PROBLEM: Write the data out again, exactly as given.

(Records drawn from a dataset)
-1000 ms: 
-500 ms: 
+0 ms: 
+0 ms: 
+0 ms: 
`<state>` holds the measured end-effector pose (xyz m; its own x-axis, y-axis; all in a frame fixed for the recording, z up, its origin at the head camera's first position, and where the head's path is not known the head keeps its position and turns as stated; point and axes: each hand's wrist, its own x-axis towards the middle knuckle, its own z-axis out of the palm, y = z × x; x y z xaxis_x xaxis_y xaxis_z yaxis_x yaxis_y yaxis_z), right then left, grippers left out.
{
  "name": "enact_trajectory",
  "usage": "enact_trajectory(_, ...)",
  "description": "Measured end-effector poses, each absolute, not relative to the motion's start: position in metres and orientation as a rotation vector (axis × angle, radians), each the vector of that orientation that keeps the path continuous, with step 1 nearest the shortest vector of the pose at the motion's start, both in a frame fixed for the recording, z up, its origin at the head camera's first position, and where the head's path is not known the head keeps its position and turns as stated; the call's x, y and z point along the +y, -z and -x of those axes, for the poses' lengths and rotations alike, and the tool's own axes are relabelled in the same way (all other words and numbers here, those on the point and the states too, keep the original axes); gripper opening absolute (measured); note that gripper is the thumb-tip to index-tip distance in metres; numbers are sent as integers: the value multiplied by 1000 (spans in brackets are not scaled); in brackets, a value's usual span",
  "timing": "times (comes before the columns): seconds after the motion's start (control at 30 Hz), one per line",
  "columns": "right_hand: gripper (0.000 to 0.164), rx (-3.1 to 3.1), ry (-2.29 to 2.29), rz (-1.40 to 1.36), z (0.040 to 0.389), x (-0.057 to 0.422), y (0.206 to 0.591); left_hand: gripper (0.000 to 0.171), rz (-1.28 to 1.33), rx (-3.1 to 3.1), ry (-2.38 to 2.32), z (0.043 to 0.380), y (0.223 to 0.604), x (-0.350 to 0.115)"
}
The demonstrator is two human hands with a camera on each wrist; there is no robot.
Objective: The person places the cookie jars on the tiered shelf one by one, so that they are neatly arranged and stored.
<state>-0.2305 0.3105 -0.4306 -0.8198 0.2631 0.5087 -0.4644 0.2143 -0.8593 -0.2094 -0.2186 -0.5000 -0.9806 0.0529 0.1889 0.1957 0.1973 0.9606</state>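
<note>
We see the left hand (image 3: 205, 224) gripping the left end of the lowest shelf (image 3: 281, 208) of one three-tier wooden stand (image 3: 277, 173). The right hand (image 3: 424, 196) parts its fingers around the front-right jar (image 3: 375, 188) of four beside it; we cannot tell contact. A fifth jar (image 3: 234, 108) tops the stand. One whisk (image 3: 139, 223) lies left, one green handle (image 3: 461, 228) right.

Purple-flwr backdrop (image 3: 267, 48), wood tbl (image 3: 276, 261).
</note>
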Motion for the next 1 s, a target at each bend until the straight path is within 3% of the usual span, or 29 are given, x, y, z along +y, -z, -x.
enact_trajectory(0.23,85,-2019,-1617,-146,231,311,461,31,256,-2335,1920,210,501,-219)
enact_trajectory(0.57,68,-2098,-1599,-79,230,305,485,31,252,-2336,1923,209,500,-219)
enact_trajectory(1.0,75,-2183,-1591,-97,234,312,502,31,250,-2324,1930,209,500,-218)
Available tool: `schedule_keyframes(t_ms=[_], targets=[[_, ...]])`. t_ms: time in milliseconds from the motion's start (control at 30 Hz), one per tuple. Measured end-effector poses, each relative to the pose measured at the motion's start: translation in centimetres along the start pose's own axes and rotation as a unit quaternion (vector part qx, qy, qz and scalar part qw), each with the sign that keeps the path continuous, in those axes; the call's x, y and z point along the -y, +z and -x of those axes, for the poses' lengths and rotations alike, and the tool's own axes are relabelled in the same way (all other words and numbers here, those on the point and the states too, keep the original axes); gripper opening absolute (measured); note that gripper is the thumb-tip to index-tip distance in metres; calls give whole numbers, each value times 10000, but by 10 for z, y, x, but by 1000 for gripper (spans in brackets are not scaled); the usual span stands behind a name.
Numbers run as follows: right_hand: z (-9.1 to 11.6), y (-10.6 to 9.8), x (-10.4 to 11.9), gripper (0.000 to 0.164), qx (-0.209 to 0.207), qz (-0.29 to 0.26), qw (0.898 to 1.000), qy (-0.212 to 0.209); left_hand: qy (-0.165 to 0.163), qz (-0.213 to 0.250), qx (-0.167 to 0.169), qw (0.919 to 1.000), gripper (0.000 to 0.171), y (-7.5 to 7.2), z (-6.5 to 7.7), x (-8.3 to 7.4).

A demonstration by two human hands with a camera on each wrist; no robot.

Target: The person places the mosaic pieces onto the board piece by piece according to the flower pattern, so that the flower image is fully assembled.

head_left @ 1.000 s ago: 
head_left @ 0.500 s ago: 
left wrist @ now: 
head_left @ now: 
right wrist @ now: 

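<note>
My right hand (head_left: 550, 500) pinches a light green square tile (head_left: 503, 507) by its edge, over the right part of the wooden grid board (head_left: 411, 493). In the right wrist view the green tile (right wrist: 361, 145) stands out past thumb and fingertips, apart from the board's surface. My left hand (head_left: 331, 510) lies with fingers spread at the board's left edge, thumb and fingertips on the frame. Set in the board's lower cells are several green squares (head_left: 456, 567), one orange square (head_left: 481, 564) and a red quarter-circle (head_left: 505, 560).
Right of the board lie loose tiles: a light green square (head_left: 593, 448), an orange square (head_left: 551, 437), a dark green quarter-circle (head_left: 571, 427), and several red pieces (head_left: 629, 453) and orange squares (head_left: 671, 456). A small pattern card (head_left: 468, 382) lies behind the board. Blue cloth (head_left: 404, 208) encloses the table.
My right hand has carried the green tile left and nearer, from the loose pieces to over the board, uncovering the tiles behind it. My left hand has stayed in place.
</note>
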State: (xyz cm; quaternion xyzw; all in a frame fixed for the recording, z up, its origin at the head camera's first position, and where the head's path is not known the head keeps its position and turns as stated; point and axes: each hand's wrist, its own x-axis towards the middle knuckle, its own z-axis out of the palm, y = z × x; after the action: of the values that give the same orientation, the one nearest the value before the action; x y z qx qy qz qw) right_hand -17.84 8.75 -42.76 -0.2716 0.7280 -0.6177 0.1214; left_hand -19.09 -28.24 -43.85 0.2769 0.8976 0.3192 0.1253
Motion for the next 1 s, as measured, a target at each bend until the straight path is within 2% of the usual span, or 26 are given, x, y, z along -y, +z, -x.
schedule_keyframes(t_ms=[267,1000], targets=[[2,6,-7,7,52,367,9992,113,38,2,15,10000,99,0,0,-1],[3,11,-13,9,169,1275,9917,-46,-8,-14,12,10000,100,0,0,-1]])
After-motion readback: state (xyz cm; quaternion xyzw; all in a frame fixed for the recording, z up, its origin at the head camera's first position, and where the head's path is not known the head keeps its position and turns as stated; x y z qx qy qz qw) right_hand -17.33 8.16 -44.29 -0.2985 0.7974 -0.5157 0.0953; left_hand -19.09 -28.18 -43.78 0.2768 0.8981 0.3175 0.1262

EXERCISE RESULT:
-1000 ms: 
-500 ms: 
+0 ms: 
+0 ms: 
+0 ms: 
`<state>` holds the measured end-effector pose (xyz m; its own x-axis, y-axis; all in a frame fixed for the recording, z up, its origin at the head camera's first position, and where the head's path is not known the head keeps its position and turns as stated; point and axes: each hand's wrist, its own x-axis towards the middle knuckle, its own z-axis out of the palm, y = z × x; x y z xaxis_x xaxis_y xaxis_z yaxis_x yaxis_y yaxis_z), right then left, grippers left out.
{
  "name": "enact_trajectory",
  "usage": "enact_trajectory(_, ...)",
  "description": "Measured end-effector poses, each absolute, not relative to the motion's start: position in metres and orientation as a rotation vector (axis × angle, radians), each the vector of that orientation that keeps the path continuous, with step 1 nearest the shortest vector of the pose at the motion's start, both in a frame fixed for the recording, z up, its origin at the head camera's first position, and where the head's path is not known the head keeps its position and turns as stated; the call's x, y and z point along the +y, -z and -x of those axes, for the poses' lengths and rotations alike, and the tool's own axes are relabelled in the same way (all other words and numbers here, those on the point and the states too, keep the original axes); gripper opening absolute (measured); note that gripper is the thumb-tip to index-tip distance in metres; numbers are sent as integers: the value multiplied by 1000 (spans in brackets are not scaled); in brackets, a value's usual span",
  "timing": "times (comes before the columns): seconds after the motion's start (control at 30 Hz), one per line",
  "columns": "right_hand: gripper (0.000 to 0.164), rx (-3.1 to 3.1), ry (-2.29 to 2.29), rz (-1.40 to 1.36), z (0.040 to 0.389), x (-0.057 to 0.422), y (0.206 to 0.591); left_hand: gripper (0.000 to 0.171), rz (-1.28 to 1.33), rx (-3.1 to 3.1), ry (-2.38 to 2.32), z (0.043 to 0.380), y (0.223 to 0.604), x (-0.350 to 0.115)"
}
The demonstrator is two human hands with a camera on each wrist; there is no robot.
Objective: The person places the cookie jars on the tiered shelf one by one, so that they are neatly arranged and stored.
<state>-0.2305 0.3105 -0.4306 -0.8198 0.2631 0.5087 -0.4644 0.2143 -0.8593 -0.2094 -0.2186 -0.5000 -0.9806 0.0529 0.1889 0.1957 0.1973 0.9606</state>
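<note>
We see the left hand (image 3: 205, 224) gripping the left end of the lowest shelf (image 3: 281, 208) of one three-tier wooden stand (image 3: 277, 173). The right hand (image 3: 424, 196) parts its fingers around the front-right jar (image 3: 375, 188) of four beside it; we cannot tell contact. A fifth jar (image 3: 234, 108) tops the stand. One whisk (image 3: 139, 223) lies left, one green handle (image 3: 461, 228) right.

Purple-flwr backdrop (image 3: 267, 48), wood tbl (image 3: 276, 261).
</note>
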Motion for the next 1 s, a target at each bend until the straight path is within 3% of the usual span, or 29 are given, x, y, z along +y, -z, -x.
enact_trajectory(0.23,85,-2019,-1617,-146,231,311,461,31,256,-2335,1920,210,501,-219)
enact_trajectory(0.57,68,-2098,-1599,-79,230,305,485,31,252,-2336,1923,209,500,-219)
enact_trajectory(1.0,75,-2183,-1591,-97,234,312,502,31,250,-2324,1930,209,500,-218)
Available tool: `schedule_keyframes(t_ms=[_], targets=[[_, ...]])`. t_ms: time in milliseconds from the motion's start (control at 30 Hz), one per tuple. Measured end-effector poses, each relative to the pose measured at the motion's start: translation in centimetres along the start pose's own axes and rotation as a unit quaternion (vector part qx, qy, qz and scalar part qw), each with the sign that keeps the path continuous, in those axes; the call's x, y and z point along the -y, +z and -x of those axes, for the poses' lengths and rotations alike, and the tool's own axes are relabelled in the same way (all other words and numbers here, those on the point and the states too, keep the original axes); gripper opening absolute (measured); note that gripper is the thumb-tip to index-tip distance in metres; calls give whole numbers, each value times 10000, but by 10 for z, y, x, but by 1000 for gripper (spans in brackets are not scaled); the usual span stands behind a name.
Numbers run as follows: right_hand: z (-9.1 to 11.6), y (-10.6 to 9.8), x (-10.4 to 11.9), gripper (0.000 to 0.164), qx (-0.209 to 0.207), qz (-0.29 to 0.26), qw (0.898 to 1.000), qy (-0.212 to 0.209); left_hand: qy (-0.165 to 0.163), qz (-0.213 to 0.250), qx (-0.167 to 0.169), qw (0.919 to 1.000), gripper (0.000 to 0.171), y (-7.5 to 7.2), z (-6.5 to 7.7), x (-8.3 to 7.4).

A demonstration by two human hands with a camera on each wrist; no robot.

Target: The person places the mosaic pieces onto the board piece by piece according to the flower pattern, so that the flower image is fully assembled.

head_left @ 1.000 s ago: 
head_left @ 0.500 s ago: 
left wrist @ now: 
head_left @ now: 
right wrist @ now: 

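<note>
My right hand (head_left: 550, 500) pinches a light green square tile (head_left: 503, 507) by its edge, over the right part of the wooden grid board (head_left: 411, 493). In the right wrist view the green tile (right wrist: 361, 145) stands out past thumb and fingertips, apart from the board's surface. My left hand (head_left: 331, 510) lies with fingers spread at the board's left edge, thumb and fingertips on the frame. Set in the board's lower cells are several green squares (head_left: 456, 567), one orange square (head_left: 481, 564) and a red quarter-circle (head_left: 505, 560).
Right of the board lie loose tiles: a light green square (head_left: 593, 448), an orange square (head_left: 551, 437), a dark green quarter-circle (head_left: 571, 427), and several red pieces (head_left: 629, 453) and orange squares (head_left: 671, 456). A small pattern card (head_left: 468, 382) lies behind the board. Blue cloth (head_left: 404, 208) encloses the table.
My right hand has carried the green tile left and nearer, from the loose pieces to over the board, uncovering the tiles behind it. My left hand has stayed in place.
</note>
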State: (xyz cm; quaternion xyzw; all in a frame fixed for the recording, z up, its origin at the head camera's first position, and where the head's path is not known the head keeps its position and turns as stated; point and axes: each hand's wrist, its own x-axis towards the middle knuckle, its own z-axis out of the palm, y = z × x; after the action: of the values that give the same orientation, the one nearest the value before the action; x y z qx qy qz qw) right_hand -17.84 8.75 -42.76 -0.2716 0.7280 -0.6177 0.1214; left_hand -19.09 -28.24 -43.85 0.2769 0.8976 0.3192 0.1253
Motion for the next 1 s, as measured, a target at each bend until the straight path is within 2% of the usual span, or 26 are given, x, y, z along -y, +z, -x.
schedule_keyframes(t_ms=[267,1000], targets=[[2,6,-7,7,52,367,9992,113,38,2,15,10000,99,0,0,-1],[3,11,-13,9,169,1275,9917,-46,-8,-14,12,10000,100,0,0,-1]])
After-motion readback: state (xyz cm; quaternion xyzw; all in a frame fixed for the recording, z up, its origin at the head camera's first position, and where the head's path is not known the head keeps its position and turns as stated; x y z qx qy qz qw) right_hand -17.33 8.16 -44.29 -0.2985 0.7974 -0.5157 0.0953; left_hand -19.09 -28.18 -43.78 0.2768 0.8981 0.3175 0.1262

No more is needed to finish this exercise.